– Евсевий! Эй! – заголосил Михаил Трофимович. – Руки не зябнут ещё, нет?
Глухой от старости, от трамвы кривой на правый глаз Правощёкин Евсевий Лукьянович, зная Нордета около тридцати лет и будучи уверенным, что тот, как и всякий раз, когда встречается, ничего путнего, кроме пакости, сказать не может, вместо ответа собрал всё то, что подвернулось в его просторном, разношенном от многолетнего дыхания носу, и вместе с табачными крошками выплюнул в сторону грохочущего грейдера. Плюнул и удовлетворённо улыбнулся в жёлтые, прокуренные усы, не заподозрив даже, что ответ его Нордету залетел в свой же валенок.
– Га-га-га, кхе-кхе. Чуть, небось, не попал, а попал бы, дак с кочки-то твоёй жалезной тебя б, дурака, тут же бы сшибло, и харю-то свою поганую бы после долго отмывал, щанок.
А Михаил Трофимович уже, кемаря, ехал дальше.
Но вот и видны, прямо как на ладони, перила моста, соединившего два берега Пески. И всё ближе и ближе заветные зелёные наличники и синий палисадник.
Володя приоткрыл ящичек, вынул из него фотографию, расправил завернувшиеся концы изоляционной ленты и закрепил снимок на прежнем месте. Губы его, когда он это всё проделывал, двигались, как в молитве, а выражение лица его было таким, что и сомнения не оставалось: дух, витающий в тесной и душной кабине трактора, – дух нарождающегося шедевра. И лично мне нетрудно догадаться, кому он будет посвящён… но тише!

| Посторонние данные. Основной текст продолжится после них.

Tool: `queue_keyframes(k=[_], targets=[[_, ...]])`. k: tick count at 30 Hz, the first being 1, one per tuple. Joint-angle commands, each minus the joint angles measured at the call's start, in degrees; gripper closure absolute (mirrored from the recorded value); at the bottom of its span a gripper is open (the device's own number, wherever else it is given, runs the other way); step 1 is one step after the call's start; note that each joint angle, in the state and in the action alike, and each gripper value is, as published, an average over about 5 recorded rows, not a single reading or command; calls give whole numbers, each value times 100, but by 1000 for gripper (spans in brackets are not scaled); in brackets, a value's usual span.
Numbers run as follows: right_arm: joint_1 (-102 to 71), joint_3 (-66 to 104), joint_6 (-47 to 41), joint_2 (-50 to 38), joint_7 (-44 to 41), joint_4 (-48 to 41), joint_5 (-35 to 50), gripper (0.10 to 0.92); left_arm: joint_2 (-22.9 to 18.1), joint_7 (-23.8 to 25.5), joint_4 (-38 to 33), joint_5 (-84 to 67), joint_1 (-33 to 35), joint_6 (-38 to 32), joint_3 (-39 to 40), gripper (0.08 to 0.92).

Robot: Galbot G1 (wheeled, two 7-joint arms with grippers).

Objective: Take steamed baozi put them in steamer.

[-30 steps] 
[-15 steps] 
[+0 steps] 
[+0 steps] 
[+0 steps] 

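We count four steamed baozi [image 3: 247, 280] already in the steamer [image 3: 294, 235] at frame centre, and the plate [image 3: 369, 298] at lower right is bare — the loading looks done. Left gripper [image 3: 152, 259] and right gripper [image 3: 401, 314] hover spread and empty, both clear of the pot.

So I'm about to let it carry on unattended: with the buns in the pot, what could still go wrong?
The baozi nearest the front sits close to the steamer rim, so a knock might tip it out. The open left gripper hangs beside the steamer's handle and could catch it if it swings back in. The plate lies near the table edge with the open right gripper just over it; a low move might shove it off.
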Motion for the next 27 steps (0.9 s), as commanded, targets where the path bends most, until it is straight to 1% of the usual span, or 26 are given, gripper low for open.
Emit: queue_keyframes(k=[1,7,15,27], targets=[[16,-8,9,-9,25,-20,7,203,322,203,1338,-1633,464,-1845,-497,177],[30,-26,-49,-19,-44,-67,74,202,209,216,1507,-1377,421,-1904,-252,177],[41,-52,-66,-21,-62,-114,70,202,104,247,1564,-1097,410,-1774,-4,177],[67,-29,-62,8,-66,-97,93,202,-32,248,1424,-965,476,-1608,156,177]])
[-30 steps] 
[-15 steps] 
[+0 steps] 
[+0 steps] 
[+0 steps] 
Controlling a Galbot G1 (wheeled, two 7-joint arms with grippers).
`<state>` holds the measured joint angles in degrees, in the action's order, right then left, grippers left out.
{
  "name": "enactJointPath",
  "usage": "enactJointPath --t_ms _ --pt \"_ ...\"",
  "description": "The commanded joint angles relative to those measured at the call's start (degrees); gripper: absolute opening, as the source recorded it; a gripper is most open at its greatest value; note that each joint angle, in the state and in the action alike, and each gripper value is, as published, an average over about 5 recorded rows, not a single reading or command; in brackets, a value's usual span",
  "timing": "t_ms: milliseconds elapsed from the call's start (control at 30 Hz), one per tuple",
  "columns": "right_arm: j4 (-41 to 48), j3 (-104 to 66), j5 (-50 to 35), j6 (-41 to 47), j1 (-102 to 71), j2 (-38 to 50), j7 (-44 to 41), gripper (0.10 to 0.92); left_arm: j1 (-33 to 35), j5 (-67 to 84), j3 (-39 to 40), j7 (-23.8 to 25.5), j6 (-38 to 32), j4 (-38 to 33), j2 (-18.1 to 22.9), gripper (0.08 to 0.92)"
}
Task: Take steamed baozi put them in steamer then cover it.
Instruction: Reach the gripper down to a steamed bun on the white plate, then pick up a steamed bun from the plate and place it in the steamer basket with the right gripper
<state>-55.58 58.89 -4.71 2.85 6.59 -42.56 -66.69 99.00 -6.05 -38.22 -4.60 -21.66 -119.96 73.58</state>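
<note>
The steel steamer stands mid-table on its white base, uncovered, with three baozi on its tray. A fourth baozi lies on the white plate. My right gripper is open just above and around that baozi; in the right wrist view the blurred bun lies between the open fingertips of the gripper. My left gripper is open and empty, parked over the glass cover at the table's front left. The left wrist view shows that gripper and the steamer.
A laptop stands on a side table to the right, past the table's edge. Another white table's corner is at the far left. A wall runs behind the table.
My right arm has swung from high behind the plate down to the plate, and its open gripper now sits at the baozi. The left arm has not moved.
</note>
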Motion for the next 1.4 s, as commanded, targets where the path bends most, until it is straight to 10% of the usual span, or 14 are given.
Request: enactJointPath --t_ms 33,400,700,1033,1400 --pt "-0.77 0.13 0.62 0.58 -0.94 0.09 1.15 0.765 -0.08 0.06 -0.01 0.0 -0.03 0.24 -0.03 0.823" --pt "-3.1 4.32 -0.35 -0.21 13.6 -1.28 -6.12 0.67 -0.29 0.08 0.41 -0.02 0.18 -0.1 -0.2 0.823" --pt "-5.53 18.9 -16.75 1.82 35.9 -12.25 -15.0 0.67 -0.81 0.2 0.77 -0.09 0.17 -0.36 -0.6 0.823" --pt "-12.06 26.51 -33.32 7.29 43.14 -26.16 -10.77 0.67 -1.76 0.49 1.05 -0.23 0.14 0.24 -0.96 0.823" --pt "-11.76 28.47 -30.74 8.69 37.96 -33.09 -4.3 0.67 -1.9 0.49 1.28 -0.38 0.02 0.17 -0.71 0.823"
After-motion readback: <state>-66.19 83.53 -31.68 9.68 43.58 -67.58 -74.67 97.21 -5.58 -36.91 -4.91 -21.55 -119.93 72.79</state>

– Как просто: Любочка – Любовь, но как играет в жилах кровь и… и… не первый раз, а вновь и вновь я говорю: это – любовь… я говорю себе: любовь… все говорят: ах и любовь… нюх говорит: ну и лю… э-э… – Володя прикрыл глаза. – Как просто: Любочка, Любовь, но – да-да-да-да в жилах кровь, и в сердце бабочкой любовь… – Володя открыл глаза и посмотрел нежно на портрет. И портрет ему ответил тем же. – То парх, то выпарх вновь и вновь! О, силы необыкновенные, – чуть ли не простонал Володя.
Выскочил на дорогу, прямо, шельмец, перед трактором, коричневый, комолый ещё телёнок и пустился наутёк, подпрыгивая и лягая задорно воздух, выгибая хребёт и пружиня хвост, едва не ломающийся от напряжения.
И знает Володя, сердцем поэта чувствует, что нет ничего предосудительного, непростительного и непонятного нет ничего в поведении этого энергичного мальца. Взял – и не спросил о разрешении – да и вошёл в его пустенькую телячью голову стих, но ведь – Муза, Твоя воля – не может же телёнок при этом схватить карандаш и записать его или встать в позу и промычать: как прекра-а-асен этот мир, по-смотри-ы-ы! Знает поэт об этом со своего человеческого высока, но не судит телёнка строго и говорит, выгибаясь от всепонимания:
– Эх ты, егоза. Козявка козявкой, а туда же, в глубины… Ага, вот и они, милые.